* [TASK DIRECTIONS] Please look for the string "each" below and report every line in which it occurs.

■ ■ ■ ■ ■ ■ ■

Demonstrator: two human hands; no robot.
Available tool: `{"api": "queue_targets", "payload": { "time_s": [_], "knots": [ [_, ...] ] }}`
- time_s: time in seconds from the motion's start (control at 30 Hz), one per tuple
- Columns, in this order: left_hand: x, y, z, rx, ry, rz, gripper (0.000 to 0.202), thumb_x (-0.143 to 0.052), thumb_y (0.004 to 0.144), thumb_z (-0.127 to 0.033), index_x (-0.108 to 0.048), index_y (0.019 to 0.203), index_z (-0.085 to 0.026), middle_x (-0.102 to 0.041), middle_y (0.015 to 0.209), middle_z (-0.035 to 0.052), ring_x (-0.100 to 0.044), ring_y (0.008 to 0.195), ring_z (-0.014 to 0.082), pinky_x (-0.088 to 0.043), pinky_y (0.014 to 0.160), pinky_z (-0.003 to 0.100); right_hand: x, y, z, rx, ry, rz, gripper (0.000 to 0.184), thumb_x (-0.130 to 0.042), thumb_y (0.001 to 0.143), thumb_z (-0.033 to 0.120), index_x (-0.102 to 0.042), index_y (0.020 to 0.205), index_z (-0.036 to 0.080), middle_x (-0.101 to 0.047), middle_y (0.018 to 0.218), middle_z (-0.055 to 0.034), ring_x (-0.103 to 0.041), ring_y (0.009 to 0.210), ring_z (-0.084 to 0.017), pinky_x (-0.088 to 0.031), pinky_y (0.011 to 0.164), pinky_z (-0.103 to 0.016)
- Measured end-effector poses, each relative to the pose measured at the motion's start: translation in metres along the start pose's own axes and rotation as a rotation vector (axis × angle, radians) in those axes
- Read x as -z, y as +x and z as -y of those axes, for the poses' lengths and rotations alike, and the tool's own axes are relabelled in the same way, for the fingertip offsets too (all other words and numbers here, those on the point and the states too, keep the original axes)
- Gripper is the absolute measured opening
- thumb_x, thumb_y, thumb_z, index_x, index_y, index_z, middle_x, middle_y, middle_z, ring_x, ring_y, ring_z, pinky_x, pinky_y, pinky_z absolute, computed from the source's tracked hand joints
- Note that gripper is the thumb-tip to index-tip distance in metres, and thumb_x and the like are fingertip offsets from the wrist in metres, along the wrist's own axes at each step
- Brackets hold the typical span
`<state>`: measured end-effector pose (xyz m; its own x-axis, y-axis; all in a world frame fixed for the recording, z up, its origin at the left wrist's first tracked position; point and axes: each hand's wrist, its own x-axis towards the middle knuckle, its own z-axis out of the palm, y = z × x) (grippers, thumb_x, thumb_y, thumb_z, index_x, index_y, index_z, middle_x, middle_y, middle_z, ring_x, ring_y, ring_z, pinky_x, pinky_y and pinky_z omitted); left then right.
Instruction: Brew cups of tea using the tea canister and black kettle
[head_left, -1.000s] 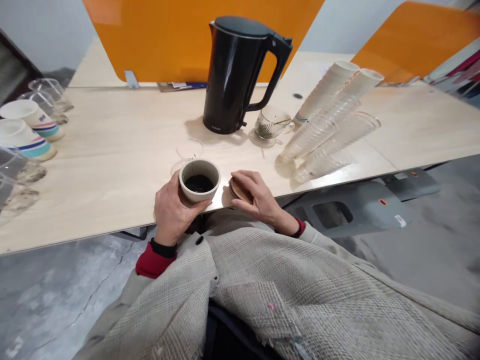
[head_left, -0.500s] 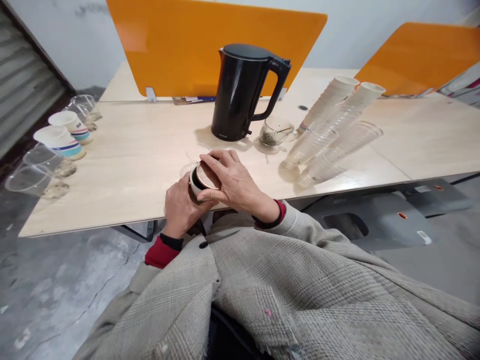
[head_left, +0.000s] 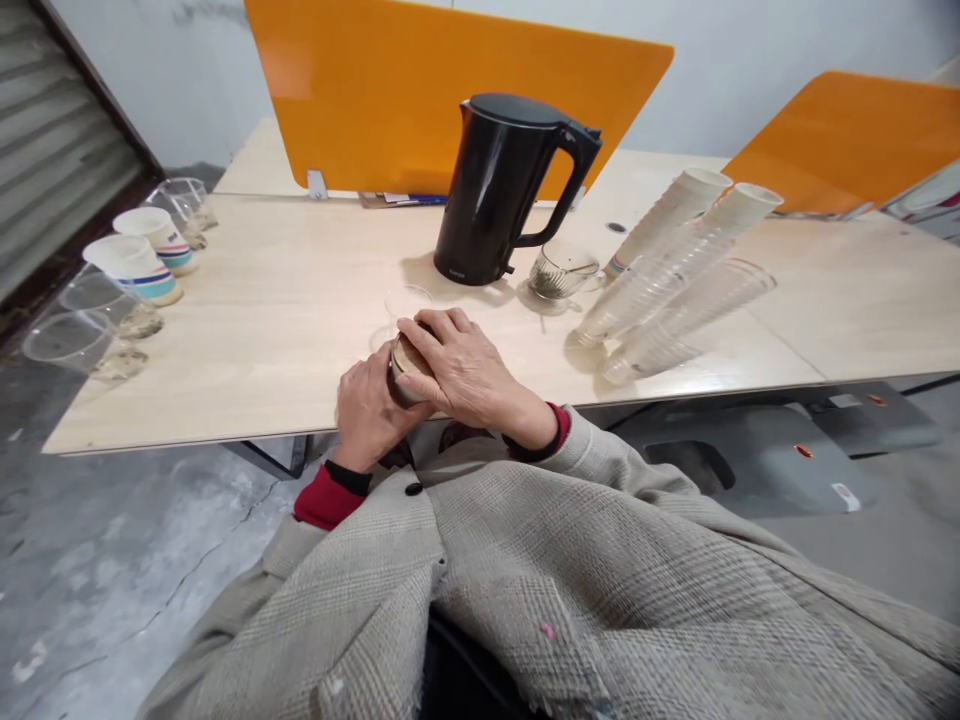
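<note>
A small round canister (head_left: 399, 390) is at the front edge of the table, mostly hidden by my hands. My left hand (head_left: 373, 405) is wrapped round its side. Over its top, my right hand (head_left: 471, 375) grips a brownish lid (head_left: 412, 357) with the thumb and fingers; the lid rests on the rim. Just beyond my hands stands something clear with a round rim (head_left: 409, 298), partly hidden. Farther off, a ribbed glass cup (head_left: 556, 278) holds dark green dried leaves, probably tea, beside a black electric kettle (head_left: 491, 195).
Paper cups (head_left: 135, 272) and clear plastic cups (head_left: 71, 340) line the table's left side. Stacks of clear cups (head_left: 637, 290) and paper cups (head_left: 671, 215) lean or lie at the right. An orange partition (head_left: 360, 100) rises behind the kettle. Grey stools (head_left: 757, 470) are under the table.
The lid, tilted with a dark gap under it before, now lies down over the canister's opening. My right hand has moved with it. The whole view has shifted slightly.
</note>
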<state>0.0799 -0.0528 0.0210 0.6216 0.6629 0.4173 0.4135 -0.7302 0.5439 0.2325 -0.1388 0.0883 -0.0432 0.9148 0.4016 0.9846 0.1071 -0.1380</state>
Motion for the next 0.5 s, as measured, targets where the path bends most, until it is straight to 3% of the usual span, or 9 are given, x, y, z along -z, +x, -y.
{"api": "queue_targets", "payload": {
  "time_s": [0.1, 0.27, 0.37, 0.5],
  "knots": [
    [-0.001, -0.001, 0.001, -0.01, 0.005, -0.002, 0.092, -0.082, 0.08, -0.058, -0.046, 0.154, -0.017, -0.07, 0.146, 0.0194, -0.069, 0.132, 0.0379, -0.052, 0.114, 0.051, -0.001, 0.0, 0.001, -0.012, 0.062, 0.015, 0.07, -0.048, 0.106, 0.065, -0.056, 0.154, 0.015, -0.06, 0.143, -0.0193, -0.051, 0.124, -0.037, -0.051, 0.112, -0.058],
    [0.0, -0.005, 0.007, -0.042, 0.025, -0.012, 0.092, -0.083, 0.08, -0.055, -0.046, 0.156, -0.019, -0.069, 0.147, 0.0185, -0.07, 0.129, 0.0395, -0.054, 0.109, 0.054, -0.002, -0.003, -0.004, -0.008, 0.135, 0.016, 0.08, -0.06, 0.099, 0.071, -0.056, 0.155, 0.014, -0.059, 0.145, -0.0211, -0.053, 0.127, -0.04, -0.055, 0.107, -0.061],
    [0.003, -0.007, 0.013, -0.079, -0.006, -0.014, 0.095, -0.084, 0.081, -0.062, -0.045, 0.157, -0.02, -0.07, 0.146, 0.0165, -0.071, 0.123, 0.0371, -0.055, 0.105, 0.052, 0.003, -0.009, -0.015, -0.005, 0.207, -0.052, 0.074, -0.068, 0.096, 0.066, -0.058, 0.153, 0.02, -0.062, 0.141, -0.019, -0.057, 0.127, -0.039, -0.053, 0.111, -0.062],
    [0.005, -0.01, 0.016, -0.096, -0.057, 0.005, 0.094, -0.084, 0.082, -0.065, -0.046, 0.157, -0.025, -0.073, 0.141, 0.0113, -0.072, 0.117, 0.0312, -0.054, 0.105, 0.049, 0.025, -0.007, -0.04, -0.071, 0.205, -0.199, 0.064, -0.069, 0.097, 0.058, -0.061, 0.151, 0.024, -0.062, 0.139, -0.0167, -0.058, 0.131, -0.039, -0.05, 0.115, -0.062]
  ]
}}
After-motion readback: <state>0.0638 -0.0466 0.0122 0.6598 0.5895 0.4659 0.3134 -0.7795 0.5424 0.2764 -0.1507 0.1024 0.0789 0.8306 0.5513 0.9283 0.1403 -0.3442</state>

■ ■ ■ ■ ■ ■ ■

* [SOLUTION BELOW]
- Measured end-effector poses, each relative to the pose measured at the motion's start: translation in metres along the start pose's own axes and rotation as a rotation vector (axis × angle, radians) in those axes
- Note that gripper is the thumb-tip to index-tip distance in metres, and thumb_x and the like are fingertip offsets from the wrist in metres, along the wrist's own axes at each step
`<state>`: measured end-effector pose (xyz m; its own x-axis, y-axis; all in a world frame fixed for the recording, z up, its origin at the left wrist's first tracked position; point and axes: each hand's wrist, its own x-axis towards the middle knuckle, its own z-axis out of the palm, y = z × x) (grippers, thumb_x, thumb_y, thumb_z, index_x, index_y, index_z, middle_x, middle_y, middle_z, ring_x, ring_y, ring_z, pinky_x, pinky_y and pinky_z omitted); left then right.

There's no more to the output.